Match the string "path" against each line below, and copy every line that matches.

■ EXERCISE DATA:
┄┄┄┄┄┄

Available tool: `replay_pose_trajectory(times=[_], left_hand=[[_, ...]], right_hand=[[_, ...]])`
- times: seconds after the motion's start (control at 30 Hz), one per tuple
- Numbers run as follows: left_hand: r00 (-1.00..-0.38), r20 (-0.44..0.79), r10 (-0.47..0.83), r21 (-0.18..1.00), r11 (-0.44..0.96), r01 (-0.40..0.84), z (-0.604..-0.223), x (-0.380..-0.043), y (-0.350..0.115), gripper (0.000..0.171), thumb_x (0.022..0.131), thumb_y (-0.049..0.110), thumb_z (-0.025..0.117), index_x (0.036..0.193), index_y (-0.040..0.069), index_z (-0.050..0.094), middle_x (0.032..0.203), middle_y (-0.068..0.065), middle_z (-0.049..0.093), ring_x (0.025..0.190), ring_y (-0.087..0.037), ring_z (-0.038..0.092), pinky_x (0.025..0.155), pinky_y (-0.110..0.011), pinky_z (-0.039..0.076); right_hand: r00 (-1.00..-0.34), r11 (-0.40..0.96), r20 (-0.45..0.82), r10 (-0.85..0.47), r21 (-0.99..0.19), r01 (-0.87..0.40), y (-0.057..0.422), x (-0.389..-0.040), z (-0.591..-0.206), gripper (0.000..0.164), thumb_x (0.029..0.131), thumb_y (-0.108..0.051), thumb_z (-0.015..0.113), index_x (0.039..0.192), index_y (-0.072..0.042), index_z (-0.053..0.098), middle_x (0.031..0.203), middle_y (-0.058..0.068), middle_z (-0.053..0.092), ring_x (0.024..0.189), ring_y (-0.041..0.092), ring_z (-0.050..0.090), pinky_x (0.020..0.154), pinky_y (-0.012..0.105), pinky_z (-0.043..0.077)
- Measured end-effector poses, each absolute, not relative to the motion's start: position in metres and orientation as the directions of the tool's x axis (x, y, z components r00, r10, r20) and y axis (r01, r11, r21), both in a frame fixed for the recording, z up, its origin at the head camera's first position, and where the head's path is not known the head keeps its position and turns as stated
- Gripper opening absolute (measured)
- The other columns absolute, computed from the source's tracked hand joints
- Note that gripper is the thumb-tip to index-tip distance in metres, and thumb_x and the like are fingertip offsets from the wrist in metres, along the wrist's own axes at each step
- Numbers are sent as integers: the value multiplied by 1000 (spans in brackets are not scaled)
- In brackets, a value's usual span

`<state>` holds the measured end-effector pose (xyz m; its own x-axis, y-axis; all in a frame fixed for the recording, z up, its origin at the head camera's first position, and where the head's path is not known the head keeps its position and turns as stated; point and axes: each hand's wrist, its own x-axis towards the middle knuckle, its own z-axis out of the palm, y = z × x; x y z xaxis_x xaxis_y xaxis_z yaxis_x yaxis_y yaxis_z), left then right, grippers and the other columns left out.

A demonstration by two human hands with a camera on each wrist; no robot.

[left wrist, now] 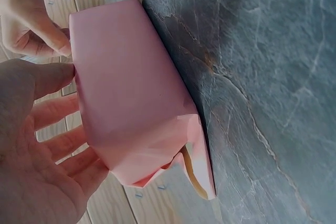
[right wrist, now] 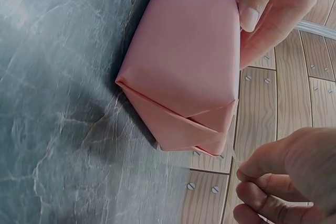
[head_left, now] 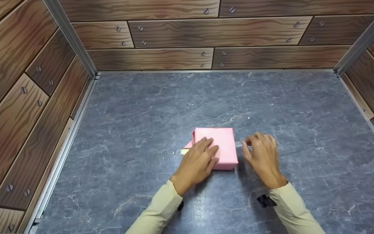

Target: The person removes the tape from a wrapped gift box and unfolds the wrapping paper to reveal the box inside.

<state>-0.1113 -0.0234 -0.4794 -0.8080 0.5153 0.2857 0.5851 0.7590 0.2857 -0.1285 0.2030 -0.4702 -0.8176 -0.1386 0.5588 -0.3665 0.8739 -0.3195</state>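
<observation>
A box wrapped in pink paper lies on the grey marbled surface. My left hand rests on its top with the fingers spread nearly straight. In the left wrist view, the left fingers lie along the box's upper edge. Pink paper stands loose as a flap at the left end, with a yellowish strip along its edge. Beside the right end, my right hand pinches a thin strip of clear tape between thumb and forefinger. That end's paper is folded into overlapping flaps in the right wrist view.
Wood-patterned panels wall the work surface at the back and both sides. Grey metal rails run along the corners. A small pale scrap lies behind the box.
</observation>
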Motion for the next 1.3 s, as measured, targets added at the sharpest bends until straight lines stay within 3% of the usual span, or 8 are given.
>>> replay_pose_trajectory(times=[0.57,1.07,1.3], left_hand=[[-835,224,503,329,767,550,-478,-109,-24,40,103,29,59,136,8,62,149,-15,52,142,-32,43,118,-43,34],[-816,216,536,260,774,577,-481,-110,-25,42,106,27,51,144,10,58,153,-15,47,145,-31,39,120,-42,32],[-766,372,524,282,723,631,-482,-107,-28,27,101,24,63,123,12,72,140,-15,61,136,-32,51,115,-40,39]], right_hand=[[-826,885,552,-114,-320,-337,219,-125,-470,8,81,0,75,76,2,69,75,15,64,74,39,58,82,56,43],[-889,878,451,-77,-391,-275,229,-122,-469,7,87,-1,74,82,4,72,82,18,67,77,40,61,79,57,45],[-897,886,438,-61,-391,-251,231,-121,-468,6,87,-1,74,87,5,74,86,19,69,80,43,63,76,58,48]])
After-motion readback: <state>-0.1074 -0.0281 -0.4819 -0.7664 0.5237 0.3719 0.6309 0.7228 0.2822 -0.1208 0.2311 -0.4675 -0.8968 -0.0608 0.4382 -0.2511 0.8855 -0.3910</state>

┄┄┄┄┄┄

■ RESPONSE AREA:
- Measured end-effector poses, each absolute, not relative to the motion's start: position in metres and orientation as the directions of the tool's x axis (x, y, z components r00, r10, r20) and y axis (r01, r11, r21), both in a frame fixed for the recording, z up, its origin at the head camera's first position, and where the head's path is not known the head keeps its position and turns as stated
`<state>` holds the measured end-effector pose (xyz m; its own x-axis, y-axis; all in a frame fixed for the recording, z up, its origin at the head camera's first position, and where the head's path is not known the head keeps its position and turns as stated; point and axes: each hand's wrist, its own x-axis towards the middle knuckle, its own z-axis out of the palm, y = z × x; x y z xaxis_x xaxis_y xaxis_z yaxis_x yaxis_y yaxis_z), left then right, grippers and the other columns left out.

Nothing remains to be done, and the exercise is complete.